Bogofilter
Tested: 2+ weeks, test written and passed
Description^
Bogofilter is a statistical analysis mail filter. It has to be pre-trained with SPAM and HAM mails.
Configuration^
Please read before:
- default configuration
- disable
- max_size
- anti-spam module configuration
- weight_innocent
- weight_spam
- weight_translate
- user configuration
- default_user
- user_cmd
default_user^
Default: -
Allowed values: string (path)
Required: no
Should contain path to a global bogofilter.cf file, if a shared SPAM database should be used. Typically, that would be /etc/bogofilter.cf
cmd_check^
Default: /usr/bin/bogofilter -c %user% -U -I %file% -v
Allowed values: string (path to bogofilter and cmd args)
Required: yes
The command line to bogofilter check command, including all command line arguments. All variables (%user% = user, %file% = path to temporary mail file) can be used.
cmd_learn_spam^
Default: /usr/bin/bogofilter -c %user% -s -I %file%
Allowed values: string (path to bogofilter and cmd args)
Required: yes
Command line for learning SPAM with bogofilter.
cmd_unlearn_spam^
Default: /usr/bin/bogofilter -c %user% -N -I %file%
Allowed values: string (path to bogofilter and cmd args)
Required: yes
Command line for UNlearning SPAM for mails which has been marked as spam beforehand.
cmd_learn_ham^
Default: /usr/bin/bogofilter -c %user% -n -I %file%
Allowed values: string (path to bogofilter and cmd args)
Required: yes
Command line for learn new HAM.
cmd_unlearn_ham^
Default: /usr/bin/bogofilter -c %user% -n -I %file%
Allowed values: string (path to bogofilter and cmd args)
Required: yes
Command line for UNlearn a mail which has been falsely recognized as SPAM.
Performance^
Runtime: average 0.5 secs
Bogofilter hints^
This is not about how to configure or run bogofilter in depth, just some issues that might come in handy.
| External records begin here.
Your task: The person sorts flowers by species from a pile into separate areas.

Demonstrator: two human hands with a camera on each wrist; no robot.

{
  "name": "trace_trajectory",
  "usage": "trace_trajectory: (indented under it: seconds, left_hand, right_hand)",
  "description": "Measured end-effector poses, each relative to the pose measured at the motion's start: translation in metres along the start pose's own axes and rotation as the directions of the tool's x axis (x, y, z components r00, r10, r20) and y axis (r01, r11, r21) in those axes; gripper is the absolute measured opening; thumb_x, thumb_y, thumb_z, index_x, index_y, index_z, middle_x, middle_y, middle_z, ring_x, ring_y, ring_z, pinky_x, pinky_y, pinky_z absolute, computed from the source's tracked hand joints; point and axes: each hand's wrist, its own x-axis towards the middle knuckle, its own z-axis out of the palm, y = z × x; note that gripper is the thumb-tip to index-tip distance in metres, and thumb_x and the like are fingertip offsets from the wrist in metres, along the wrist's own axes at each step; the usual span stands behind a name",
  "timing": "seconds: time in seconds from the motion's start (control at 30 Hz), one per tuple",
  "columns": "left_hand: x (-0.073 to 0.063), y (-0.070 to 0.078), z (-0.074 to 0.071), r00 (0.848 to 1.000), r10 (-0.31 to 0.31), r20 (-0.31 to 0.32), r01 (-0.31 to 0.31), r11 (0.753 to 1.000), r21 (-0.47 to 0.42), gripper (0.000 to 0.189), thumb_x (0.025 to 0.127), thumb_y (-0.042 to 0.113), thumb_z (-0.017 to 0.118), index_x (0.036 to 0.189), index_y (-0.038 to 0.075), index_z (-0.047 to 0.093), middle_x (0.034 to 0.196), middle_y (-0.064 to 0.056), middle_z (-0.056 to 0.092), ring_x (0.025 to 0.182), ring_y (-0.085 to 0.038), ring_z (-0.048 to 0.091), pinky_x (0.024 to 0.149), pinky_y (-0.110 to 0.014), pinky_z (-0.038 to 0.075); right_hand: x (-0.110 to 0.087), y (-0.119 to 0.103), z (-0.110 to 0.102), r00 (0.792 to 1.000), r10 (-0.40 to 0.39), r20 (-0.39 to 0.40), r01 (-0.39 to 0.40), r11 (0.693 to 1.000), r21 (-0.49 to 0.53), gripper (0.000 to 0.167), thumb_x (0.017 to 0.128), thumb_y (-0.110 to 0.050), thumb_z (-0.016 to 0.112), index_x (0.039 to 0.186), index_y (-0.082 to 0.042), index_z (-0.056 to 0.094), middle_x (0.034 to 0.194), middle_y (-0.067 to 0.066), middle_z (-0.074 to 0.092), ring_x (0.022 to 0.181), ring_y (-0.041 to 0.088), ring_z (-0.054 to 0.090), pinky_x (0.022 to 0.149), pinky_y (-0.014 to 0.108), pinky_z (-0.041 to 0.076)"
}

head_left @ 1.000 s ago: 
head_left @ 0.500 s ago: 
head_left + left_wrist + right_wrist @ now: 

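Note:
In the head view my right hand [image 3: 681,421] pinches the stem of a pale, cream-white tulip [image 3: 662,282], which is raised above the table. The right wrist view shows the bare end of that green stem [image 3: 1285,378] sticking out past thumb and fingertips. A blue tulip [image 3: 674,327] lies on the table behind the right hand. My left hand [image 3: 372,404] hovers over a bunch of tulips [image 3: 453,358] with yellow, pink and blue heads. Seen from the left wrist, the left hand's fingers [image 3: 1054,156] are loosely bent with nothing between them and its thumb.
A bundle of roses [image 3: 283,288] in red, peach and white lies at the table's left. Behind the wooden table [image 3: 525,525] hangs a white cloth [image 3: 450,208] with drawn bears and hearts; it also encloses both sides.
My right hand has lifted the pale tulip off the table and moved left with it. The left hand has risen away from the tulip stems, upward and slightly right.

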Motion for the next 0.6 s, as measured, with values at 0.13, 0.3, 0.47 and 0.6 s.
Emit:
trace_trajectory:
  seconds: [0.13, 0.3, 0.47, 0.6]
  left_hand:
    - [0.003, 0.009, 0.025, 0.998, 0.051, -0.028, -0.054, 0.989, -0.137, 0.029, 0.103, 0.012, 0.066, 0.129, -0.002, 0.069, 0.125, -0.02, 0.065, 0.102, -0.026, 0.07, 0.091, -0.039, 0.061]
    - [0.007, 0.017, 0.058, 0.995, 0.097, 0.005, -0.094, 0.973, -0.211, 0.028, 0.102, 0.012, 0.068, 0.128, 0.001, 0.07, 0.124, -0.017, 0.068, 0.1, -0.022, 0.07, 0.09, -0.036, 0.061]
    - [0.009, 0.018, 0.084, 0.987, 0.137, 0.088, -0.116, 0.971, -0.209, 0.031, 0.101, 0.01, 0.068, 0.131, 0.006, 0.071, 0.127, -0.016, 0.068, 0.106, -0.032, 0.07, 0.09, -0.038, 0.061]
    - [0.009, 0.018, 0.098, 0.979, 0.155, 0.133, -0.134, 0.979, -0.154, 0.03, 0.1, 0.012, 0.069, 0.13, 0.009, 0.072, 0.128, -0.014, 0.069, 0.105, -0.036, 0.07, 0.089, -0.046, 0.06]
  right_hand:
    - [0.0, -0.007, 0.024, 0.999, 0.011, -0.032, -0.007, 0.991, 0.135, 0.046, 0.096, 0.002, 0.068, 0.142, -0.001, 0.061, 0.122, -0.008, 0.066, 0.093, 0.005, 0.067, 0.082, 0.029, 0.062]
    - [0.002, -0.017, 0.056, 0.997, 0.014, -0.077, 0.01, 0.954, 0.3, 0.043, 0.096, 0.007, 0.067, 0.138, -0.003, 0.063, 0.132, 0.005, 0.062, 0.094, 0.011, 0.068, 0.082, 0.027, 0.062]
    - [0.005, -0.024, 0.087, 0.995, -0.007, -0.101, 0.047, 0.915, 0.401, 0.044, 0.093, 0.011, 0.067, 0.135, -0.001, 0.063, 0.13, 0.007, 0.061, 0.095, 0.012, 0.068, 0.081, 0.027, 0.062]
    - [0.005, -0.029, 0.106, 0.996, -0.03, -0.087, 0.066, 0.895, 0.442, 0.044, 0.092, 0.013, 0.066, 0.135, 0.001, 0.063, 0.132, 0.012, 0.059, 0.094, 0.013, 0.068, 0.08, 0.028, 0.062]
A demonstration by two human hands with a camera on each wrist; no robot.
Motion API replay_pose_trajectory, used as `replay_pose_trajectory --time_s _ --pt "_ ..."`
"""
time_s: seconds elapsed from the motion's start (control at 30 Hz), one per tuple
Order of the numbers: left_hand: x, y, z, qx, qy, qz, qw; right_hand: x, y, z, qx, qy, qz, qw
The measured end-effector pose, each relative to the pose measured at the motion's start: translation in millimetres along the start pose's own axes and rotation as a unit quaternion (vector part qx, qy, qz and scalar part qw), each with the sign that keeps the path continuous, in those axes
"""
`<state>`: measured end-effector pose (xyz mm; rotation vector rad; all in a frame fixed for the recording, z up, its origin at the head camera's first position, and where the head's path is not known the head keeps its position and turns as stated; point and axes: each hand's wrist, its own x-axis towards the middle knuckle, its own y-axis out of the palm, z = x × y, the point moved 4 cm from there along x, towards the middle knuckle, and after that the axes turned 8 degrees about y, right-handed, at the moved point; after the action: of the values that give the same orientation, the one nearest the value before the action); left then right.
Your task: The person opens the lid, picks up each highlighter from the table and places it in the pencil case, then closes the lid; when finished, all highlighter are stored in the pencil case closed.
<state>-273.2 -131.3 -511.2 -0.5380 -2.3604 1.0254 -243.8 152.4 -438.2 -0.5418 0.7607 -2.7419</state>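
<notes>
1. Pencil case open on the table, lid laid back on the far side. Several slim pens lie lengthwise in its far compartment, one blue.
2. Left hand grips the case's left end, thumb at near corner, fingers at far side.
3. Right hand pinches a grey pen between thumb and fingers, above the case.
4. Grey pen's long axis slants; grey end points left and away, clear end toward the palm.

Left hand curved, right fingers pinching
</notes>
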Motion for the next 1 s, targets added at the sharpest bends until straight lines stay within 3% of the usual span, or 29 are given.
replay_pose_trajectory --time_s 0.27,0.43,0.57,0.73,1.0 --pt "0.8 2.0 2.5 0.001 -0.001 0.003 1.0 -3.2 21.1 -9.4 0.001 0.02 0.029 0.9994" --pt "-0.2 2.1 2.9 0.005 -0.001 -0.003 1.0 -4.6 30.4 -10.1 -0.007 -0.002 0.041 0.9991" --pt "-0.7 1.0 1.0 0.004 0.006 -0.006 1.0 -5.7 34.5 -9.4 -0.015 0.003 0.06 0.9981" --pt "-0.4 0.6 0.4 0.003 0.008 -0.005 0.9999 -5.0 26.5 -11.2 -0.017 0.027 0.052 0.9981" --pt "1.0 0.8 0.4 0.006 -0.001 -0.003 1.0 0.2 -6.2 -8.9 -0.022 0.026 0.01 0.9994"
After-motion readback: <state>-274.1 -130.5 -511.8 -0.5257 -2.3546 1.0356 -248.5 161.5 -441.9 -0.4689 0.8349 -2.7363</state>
No warranties this is the best or even correct way to do it, though.
Global spam directory^
If you want to use one spam database rather then one per (unix) user, you can set the bogofilter_dir in bogofilter.cf (/etc):
bogofilter_dir = /var/spool/bogofilter
In the bogofilter configuration in decency you should then set the “default_user” to the global config file
default_user = /etc/bogofilter.cf
Initial train bogofilter^
As all statistical analysis filters bogofilter requires to be trained before it might come into action. If you have a large spam database (ham you probably have: your inbox), let’s say at least 10,000 mails, use those. If you don’t you can get an initial spam corpus from here or google for it or collect it via the HoneyPot/HoenyCollector modules.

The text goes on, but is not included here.